Val Gardena

User rating 8 out of 10

Stunning place but hard for the beginner boarder

Sun 15 February 2009 by Luke6

I went to Selva with a few friends - one an advanced boarder, one an intermediate boarder and one a skiier - and me a beginner boarder. The mountains are amazing and some of the views were awesome, particularly in Corvara, Ortisei and the Alpe di Suissi - however, these were the hardest places for me and the intermediate boarder. Even the skiier and advanced boarder found some of these places hard work due to the number of flat slopes. After covering quite a bit of the Dolomiti Super Ski area we all agreed that the best parts were those closest to Selva. There were some great reds and even some of the blues were good fun. Just beware that some of the blues were a little flat.

The piste map was a little annoying and not terribly accurate but as I am not experienced I don't know if it's better anywhere else. The apre ski was fine for us as we didn't want to go too mad - we really wanted to concentrate on getting in as much slope time as possible. There are some great restaurants and fun bars around.
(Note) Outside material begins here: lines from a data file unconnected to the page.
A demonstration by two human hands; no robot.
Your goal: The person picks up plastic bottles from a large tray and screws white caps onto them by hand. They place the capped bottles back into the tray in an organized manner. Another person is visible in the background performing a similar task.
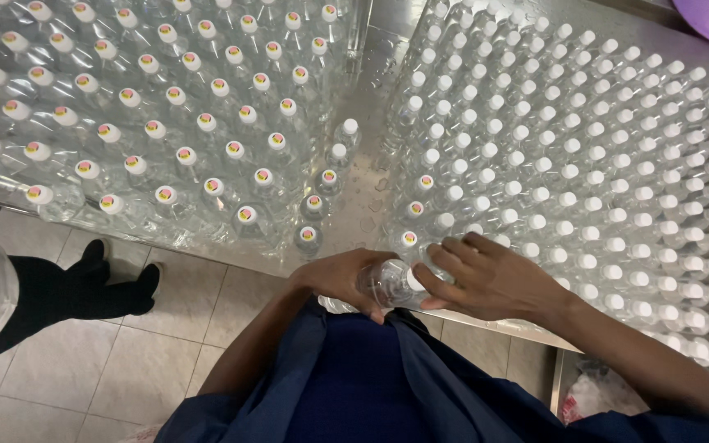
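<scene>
the person's left hand (340, 279) is wrapped around a clear plastic bottle (387, 283), fingers clamped on its body, and the bottle lies nearly sideways just off the near edge of the steel surface (367, 107). its long axis runs left to right, cap end pointing toward the right hand (486, 279). that right hand sits on the cap end, fingers (453, 258) curled together over the white cap (414, 279) and touching it, so the cap is mostly hidden. both hands are on the bottle, the left on the barrel, the right at the neck.

beyond the bottle, up on the surface, stand two big blocks of upright bottles. the block (584, 156) past the right hand wears plain white caps, a few of its nearest ones carrying coloured stickers. the block (141, 107) away to the left has a sticker on every cap. a short line of stickered bottles (322, 184) runs up the bare wet strip between them. left of the bottle, down on the tiled floor (84, 361), another person's dark-trousered leg (75, 287) shows.
</scene>
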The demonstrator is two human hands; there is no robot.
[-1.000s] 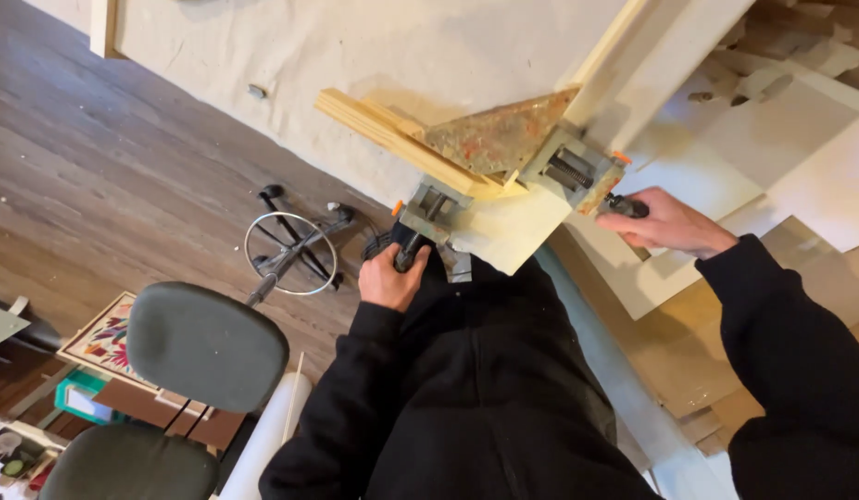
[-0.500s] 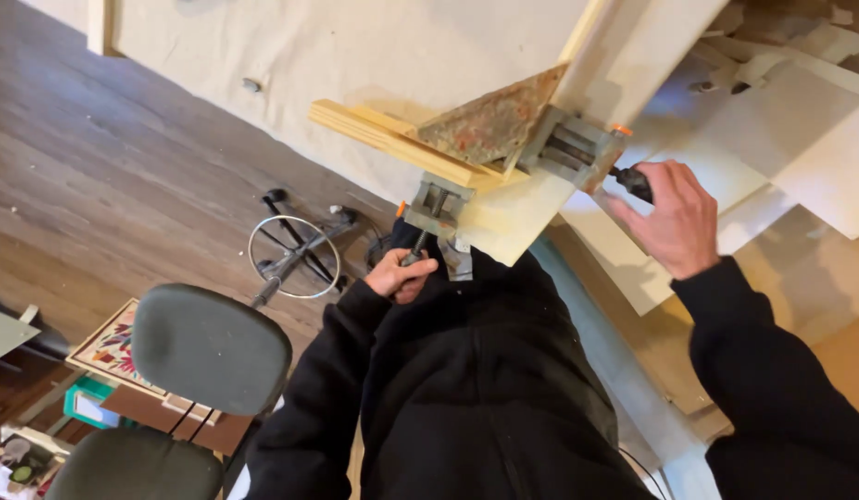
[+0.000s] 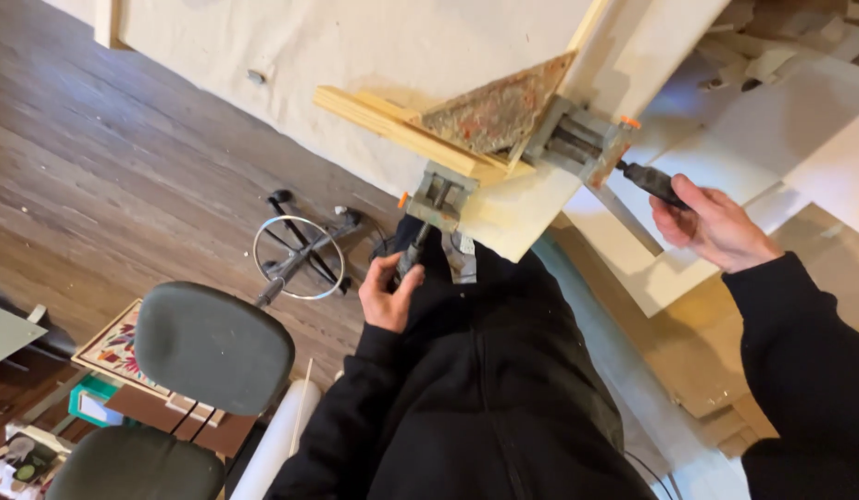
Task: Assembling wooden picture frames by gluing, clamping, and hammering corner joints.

Overall the we had a great holiday and really enjoyed Selva. I would definitely go back to the region. Perhaps it's not the best for boarders but well worth a trip if you can cope with the occasional flat.

 

User rating 8 out of 10

Beautiful, and not the most happening place

Wed 15 December 2004 by Martynator

I've been going to Val Gardena for the past six years along with the same people (a large bus full of friends, family and relatives thereof) and it's sort of grown into a "second home from home", except at 3200 metres and with people in pink gay-outfits and tomahawk battlepainted lips circulating the area.
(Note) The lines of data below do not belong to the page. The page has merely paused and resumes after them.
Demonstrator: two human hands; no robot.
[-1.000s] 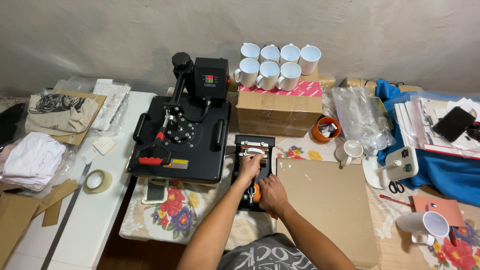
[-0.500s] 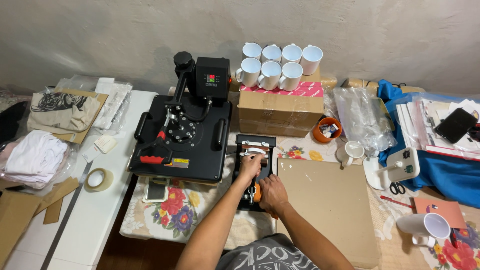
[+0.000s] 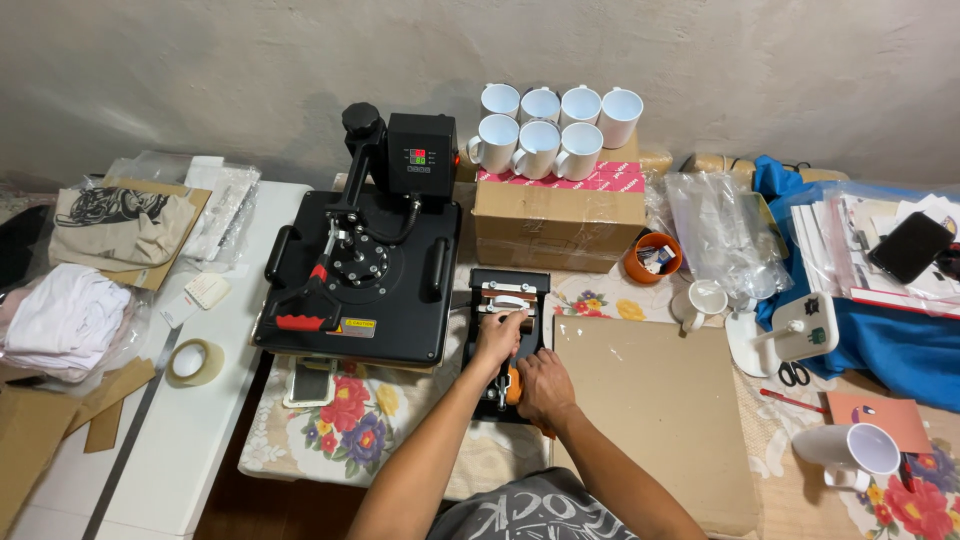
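Note:
A small black mug press (image 3: 503, 290) lies on the flowered cloth in front of me, just right of the large black heat press (image 3: 365, 275). My left hand (image 3: 500, 335) rests on the middle of the mug press, fingers curled over its silver clamp part. My right hand (image 3: 540, 385) sits at the near end of the same device, closed around its orange-tipped handle (image 3: 513, 385). What lies under the hands is hidden.
A brown board (image 3: 650, 400) lies right of the mug press. White mugs (image 3: 550, 125) stand on a cardboard box (image 3: 558, 215) at the back. A tape roll (image 3: 195, 360), folded shirts (image 3: 65, 315), a phone (image 3: 312, 380), scissors (image 3: 793, 373) and a tipped mug (image 3: 850, 450) lie around.
Both hands stay on the mug press; they have barely shifted over the last second.

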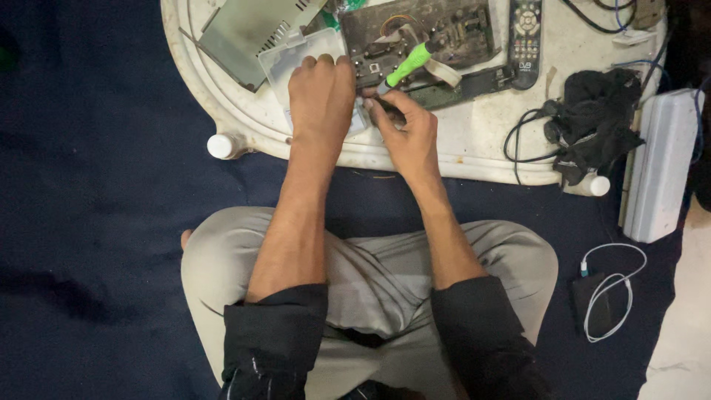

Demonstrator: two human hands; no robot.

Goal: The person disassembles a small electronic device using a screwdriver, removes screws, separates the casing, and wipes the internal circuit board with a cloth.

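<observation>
Screwdriver [406, 65] tip hidden behind right hand [409, 133]

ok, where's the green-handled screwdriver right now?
In the head view, the green-handled screwdriver is in the right hand, upper centre, over the dark circuit board, beside the left hand.

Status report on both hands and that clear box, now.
Left hand flat on clear plastic box. Right hand grips green-handled screwdriver, tip hidden. Circuit board and remote close behind.

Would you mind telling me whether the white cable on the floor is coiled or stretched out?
Coiled: the white cable lies in loose loops on the dark floor covering, beside a small dark block.
</observation>
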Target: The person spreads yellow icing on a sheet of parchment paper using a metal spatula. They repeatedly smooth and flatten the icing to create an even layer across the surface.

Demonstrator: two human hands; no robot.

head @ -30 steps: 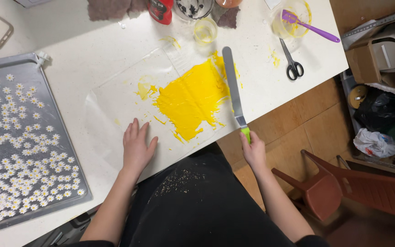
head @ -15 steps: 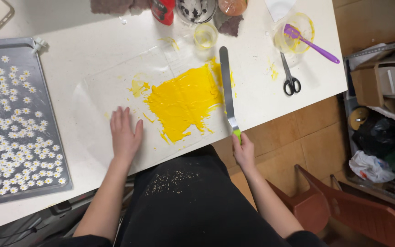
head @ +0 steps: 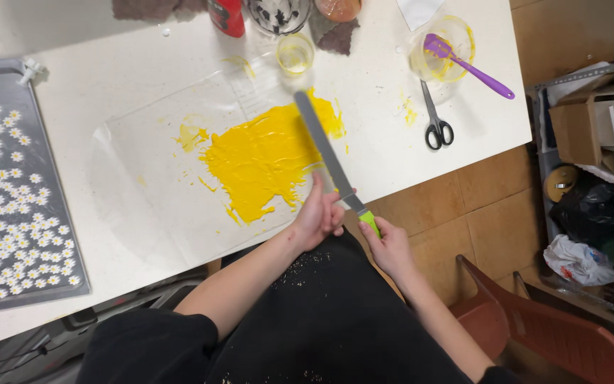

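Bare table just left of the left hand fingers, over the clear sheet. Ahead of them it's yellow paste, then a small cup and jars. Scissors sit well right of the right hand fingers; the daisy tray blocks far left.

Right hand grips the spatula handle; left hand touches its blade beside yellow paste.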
Val Gardena must be one of the most beautiful places to go snowboarding. The views from Col Raiser, Seceda and the numerous other peaks surrounding the valley are simply breathtaking, and taking a break at the Danielhütte (located 3000 metres just below the peak of Seceda) with a cup of hot coco and cream refreshes the soul and makes you ready to hit the slopes again. However, being Italy, the true freestyler doesn't really have a lot to choose from. Three years ago there wasn't a single prepared jump or halfpipe, but since Seiser Alm having hosted the junior World Cup Snowboarding event, there is a pretty dull set of pipes and jumps located there. No, the real fun lies in just freeriding the mountains, enjoying the surroundings and taking advantage of the here and there natural spots you can rail off of or hit a 360 on. Also don't forget, no day is complete without finishing it off with a lift back up to the top of Seceda, concluding with the 8 km non-stop run down the mountains eastside. At the base lies café Annatal, where you, if this was your last run, hang off your liftpass on to the christmas-tree and receive the unsober cheers of the guests seated at the café (dorky in a quirky alpenjägerbaumschlager sort of way, but also kind of endearing).
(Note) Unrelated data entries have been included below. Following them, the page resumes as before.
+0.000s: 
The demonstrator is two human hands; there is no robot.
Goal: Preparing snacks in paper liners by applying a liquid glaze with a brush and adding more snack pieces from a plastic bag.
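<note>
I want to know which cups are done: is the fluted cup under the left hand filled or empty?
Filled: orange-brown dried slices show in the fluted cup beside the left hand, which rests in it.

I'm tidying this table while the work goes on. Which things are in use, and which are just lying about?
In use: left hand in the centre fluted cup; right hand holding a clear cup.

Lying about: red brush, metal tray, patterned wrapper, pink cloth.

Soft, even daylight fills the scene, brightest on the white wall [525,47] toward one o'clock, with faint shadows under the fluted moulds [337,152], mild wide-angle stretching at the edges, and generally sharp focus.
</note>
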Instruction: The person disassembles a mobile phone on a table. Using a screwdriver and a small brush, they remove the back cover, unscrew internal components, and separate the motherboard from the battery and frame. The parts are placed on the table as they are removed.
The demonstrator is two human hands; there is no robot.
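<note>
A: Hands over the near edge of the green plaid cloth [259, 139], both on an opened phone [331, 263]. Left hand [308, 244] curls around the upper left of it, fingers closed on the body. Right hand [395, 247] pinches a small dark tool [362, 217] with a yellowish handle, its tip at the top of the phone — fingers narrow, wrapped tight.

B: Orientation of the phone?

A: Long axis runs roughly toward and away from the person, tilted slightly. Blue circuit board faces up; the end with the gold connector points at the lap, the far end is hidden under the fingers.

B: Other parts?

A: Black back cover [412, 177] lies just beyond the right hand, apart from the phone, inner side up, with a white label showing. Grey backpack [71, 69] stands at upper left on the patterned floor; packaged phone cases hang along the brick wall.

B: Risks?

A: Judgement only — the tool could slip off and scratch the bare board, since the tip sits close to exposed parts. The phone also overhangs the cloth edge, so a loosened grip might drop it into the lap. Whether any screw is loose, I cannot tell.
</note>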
The night-life is non-existent. There are mainly two spots to go in each of the three villages (St. Ortisei, which is a beautiful village by day what with it's genuine atmosphere, friendly cafés and wonderful architecture such as the church, St. Christina which is a bit bigger with more stores and shops, and Selva Gardena, with it's pseudo night-life consisting of two pretty lame discos) and none of them provide much entertainment during the late hours.

All in all, Val Gardena is a place you'd rather take your sweetheart then your friends to go partying, but I wouldn't recommend snowboarding without ever having visited. The grandieur alone is worth it.